CUMINAL Paul [CUMINAL Michel, Paul, Narcisse]

Par Justinien Raymond, Maurice Moissonnier, Roger Pierre

Né le 2 août 1863 à Sablons (Isère), mort le 3 août 1939 à Lyon à la suite d’une opération dans une clinique ; professeur puis directeur d’école primaire supérieure ; homme de lettres, militant socialiste dans le Rhône, la Drôme puis l’Ardèche (1929-1937) ; coopérateur, administrateur de sociétés coopératives.
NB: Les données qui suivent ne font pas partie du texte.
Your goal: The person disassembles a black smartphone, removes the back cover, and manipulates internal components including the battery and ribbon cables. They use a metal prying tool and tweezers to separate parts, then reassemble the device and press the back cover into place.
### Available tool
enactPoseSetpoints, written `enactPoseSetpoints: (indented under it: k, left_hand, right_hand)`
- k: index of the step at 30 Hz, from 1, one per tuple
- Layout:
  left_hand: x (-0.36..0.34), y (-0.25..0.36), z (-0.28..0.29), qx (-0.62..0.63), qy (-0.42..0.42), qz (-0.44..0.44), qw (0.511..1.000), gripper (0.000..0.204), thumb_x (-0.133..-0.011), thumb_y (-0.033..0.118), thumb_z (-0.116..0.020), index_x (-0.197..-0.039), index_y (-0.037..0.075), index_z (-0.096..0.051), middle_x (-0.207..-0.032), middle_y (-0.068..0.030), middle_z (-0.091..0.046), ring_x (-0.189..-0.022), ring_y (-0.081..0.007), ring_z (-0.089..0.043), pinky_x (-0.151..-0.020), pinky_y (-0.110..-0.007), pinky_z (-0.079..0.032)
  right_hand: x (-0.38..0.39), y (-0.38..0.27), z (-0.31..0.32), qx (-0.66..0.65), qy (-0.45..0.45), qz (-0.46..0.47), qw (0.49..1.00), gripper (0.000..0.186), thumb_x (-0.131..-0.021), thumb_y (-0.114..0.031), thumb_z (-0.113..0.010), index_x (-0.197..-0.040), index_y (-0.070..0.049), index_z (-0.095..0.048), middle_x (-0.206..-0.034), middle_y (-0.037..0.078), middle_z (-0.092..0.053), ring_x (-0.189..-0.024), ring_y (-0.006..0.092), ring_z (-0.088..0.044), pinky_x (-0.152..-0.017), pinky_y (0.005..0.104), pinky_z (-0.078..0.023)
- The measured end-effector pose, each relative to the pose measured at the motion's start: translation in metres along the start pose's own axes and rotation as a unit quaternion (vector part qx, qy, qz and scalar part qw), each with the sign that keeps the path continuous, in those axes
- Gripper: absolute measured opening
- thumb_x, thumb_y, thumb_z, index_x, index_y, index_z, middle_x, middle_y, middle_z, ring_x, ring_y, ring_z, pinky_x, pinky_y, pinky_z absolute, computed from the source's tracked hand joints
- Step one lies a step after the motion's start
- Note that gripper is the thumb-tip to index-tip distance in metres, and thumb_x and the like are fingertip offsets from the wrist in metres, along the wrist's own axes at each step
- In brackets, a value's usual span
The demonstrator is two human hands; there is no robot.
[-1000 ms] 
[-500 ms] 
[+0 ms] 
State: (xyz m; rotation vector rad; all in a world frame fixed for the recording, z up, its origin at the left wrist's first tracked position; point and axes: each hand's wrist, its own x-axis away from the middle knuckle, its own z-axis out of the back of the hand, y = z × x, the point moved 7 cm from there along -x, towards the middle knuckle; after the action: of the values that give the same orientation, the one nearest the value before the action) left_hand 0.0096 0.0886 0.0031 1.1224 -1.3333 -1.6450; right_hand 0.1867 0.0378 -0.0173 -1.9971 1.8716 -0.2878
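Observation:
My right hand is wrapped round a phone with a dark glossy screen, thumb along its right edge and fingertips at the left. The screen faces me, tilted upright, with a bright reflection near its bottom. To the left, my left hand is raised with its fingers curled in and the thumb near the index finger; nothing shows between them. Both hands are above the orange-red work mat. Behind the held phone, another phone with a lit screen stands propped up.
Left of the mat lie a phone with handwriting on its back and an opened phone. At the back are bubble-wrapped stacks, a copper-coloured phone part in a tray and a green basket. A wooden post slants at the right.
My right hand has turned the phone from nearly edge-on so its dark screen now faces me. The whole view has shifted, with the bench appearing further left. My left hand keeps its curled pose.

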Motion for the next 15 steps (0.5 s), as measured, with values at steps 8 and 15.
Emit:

Paul Cuminal était le dixième enfant d’une famille de mariniers ; son père, Jean-Michel Cuminal, avait été « maître d’équipage » (entrepreneur de hâlage sur le Rhône), et était propriétaire à 48 ans, lors de sa naissance ; sa mère, Dorothée Cuminal était ménagère. Il fut élève à l’École normale d’instituteurs de Grenoble, puis à l’École normale supérieure de Saint-Cloud (promotion de 1889). Professeur de lettres aux Écoles normales d’Agen, d’Ajaccio et d’Orléans (1892-1902), il fut nommé en 1902, directeur de l’école primaire supérieure de la rue Condé à Lyon. Le nom de Cuminal figure sur les premières listes de protestation réclamant la révision du procès de Dreyfus et, comme beaucoup d’intellectuels de cette époque, c’est par le dreyfusisme qu’il vint au socialisme.

Coopérateur, Paul Cuminal fonda puis dirigea « l’Avenir régional » qui possédait à Lyon et dans la banlieue soixante-quatre établissements en 1920.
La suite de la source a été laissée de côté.